Each line of the entries below that holds "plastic" is needed, copied in full.

## EXERCISE DATA
..........

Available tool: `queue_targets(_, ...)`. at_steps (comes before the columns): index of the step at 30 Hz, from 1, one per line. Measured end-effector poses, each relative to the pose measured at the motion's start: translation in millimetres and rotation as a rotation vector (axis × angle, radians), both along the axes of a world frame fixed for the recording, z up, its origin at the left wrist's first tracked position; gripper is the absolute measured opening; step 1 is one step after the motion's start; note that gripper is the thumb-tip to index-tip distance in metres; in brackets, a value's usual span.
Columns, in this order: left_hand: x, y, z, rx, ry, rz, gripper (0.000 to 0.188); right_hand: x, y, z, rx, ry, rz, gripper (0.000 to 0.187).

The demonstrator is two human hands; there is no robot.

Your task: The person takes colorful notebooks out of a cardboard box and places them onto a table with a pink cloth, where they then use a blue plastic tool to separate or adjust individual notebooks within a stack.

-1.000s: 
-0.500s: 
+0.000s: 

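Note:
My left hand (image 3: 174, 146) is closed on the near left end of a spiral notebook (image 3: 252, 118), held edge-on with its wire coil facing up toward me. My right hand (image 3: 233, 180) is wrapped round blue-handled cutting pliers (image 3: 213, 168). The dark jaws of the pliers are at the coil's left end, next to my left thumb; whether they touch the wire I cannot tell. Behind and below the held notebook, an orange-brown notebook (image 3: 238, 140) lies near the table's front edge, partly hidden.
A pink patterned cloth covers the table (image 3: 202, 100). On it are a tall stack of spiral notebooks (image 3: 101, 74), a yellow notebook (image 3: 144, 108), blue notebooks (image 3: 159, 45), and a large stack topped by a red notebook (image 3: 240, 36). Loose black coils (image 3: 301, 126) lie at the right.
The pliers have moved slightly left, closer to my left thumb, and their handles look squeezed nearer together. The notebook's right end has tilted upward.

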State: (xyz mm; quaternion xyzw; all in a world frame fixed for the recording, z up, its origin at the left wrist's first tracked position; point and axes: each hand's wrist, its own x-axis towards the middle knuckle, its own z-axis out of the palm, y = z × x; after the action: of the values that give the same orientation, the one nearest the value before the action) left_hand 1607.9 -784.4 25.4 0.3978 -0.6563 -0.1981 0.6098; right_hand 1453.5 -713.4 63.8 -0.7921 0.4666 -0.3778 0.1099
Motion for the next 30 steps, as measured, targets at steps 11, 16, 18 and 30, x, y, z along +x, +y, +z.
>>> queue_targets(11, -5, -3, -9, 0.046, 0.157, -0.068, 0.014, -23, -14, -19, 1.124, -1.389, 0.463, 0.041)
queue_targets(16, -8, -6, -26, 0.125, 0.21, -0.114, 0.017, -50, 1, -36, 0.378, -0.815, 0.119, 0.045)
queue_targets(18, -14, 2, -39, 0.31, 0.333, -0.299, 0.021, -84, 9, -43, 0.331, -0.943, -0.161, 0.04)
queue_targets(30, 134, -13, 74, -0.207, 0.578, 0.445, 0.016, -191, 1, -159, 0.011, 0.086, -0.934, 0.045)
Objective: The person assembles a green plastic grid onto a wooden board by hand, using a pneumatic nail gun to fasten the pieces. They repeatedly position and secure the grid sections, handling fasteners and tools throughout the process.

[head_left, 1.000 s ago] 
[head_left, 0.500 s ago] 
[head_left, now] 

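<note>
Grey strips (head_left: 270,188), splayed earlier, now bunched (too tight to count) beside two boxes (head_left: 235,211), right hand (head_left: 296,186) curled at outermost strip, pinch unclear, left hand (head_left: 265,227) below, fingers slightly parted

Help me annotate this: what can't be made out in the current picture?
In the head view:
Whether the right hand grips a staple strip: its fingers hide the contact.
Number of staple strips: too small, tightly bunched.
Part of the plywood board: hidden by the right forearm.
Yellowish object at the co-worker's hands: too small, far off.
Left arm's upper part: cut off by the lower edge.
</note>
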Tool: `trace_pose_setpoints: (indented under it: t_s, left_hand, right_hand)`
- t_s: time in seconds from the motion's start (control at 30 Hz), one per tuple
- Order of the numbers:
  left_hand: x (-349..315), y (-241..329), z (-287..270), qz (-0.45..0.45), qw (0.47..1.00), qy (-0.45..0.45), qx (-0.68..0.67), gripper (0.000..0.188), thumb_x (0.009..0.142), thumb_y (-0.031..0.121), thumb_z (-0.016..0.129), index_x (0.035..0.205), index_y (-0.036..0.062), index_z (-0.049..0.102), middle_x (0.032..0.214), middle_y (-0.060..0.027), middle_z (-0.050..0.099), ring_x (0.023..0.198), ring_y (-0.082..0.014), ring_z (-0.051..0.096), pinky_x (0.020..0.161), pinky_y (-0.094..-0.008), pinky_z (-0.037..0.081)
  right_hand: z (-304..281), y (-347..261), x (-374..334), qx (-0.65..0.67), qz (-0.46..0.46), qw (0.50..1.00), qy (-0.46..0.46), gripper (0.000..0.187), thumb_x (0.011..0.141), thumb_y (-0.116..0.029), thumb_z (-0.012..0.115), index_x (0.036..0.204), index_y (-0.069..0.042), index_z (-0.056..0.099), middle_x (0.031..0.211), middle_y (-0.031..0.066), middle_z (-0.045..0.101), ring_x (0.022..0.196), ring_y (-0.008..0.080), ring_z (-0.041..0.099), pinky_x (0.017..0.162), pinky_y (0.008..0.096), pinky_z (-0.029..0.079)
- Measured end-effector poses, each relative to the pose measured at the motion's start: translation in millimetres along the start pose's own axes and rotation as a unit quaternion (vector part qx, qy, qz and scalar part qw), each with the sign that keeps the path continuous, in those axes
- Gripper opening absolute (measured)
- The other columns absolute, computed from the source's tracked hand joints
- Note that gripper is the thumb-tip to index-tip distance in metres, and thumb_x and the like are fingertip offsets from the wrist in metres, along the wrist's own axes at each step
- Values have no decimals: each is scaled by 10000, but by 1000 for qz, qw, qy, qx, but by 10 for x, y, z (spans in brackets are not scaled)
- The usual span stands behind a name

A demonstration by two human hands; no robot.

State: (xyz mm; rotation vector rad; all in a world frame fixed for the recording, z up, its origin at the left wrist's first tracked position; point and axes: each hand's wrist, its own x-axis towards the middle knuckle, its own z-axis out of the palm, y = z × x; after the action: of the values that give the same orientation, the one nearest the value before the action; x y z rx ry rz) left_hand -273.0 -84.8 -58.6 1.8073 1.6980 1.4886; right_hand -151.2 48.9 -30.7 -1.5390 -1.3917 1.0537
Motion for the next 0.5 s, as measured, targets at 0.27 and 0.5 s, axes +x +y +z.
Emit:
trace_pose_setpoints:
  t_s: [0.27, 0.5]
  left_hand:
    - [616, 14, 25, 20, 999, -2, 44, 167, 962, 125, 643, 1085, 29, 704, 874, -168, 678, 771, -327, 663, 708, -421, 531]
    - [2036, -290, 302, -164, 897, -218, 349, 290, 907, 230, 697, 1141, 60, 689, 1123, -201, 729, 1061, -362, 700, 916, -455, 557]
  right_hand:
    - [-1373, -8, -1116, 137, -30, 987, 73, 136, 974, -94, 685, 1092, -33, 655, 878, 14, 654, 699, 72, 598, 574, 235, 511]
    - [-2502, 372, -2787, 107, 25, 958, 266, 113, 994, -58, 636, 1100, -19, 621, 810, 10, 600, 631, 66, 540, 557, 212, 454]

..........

## RESPONSE AREA
Your task: The person takes colorful notebooks out of a cardboard box and places them onto a table with a pink cloth, where they then use a blue plastic tool to separate or adjust individual notebooks within a stack.
Objective: The person assembles a green plastic grid onto a wooden board by hand, using a pneumatic nail gun to fasten the pieces. They repeatedly position and secure the grid sections, handling fasteners and tools throughout the process.

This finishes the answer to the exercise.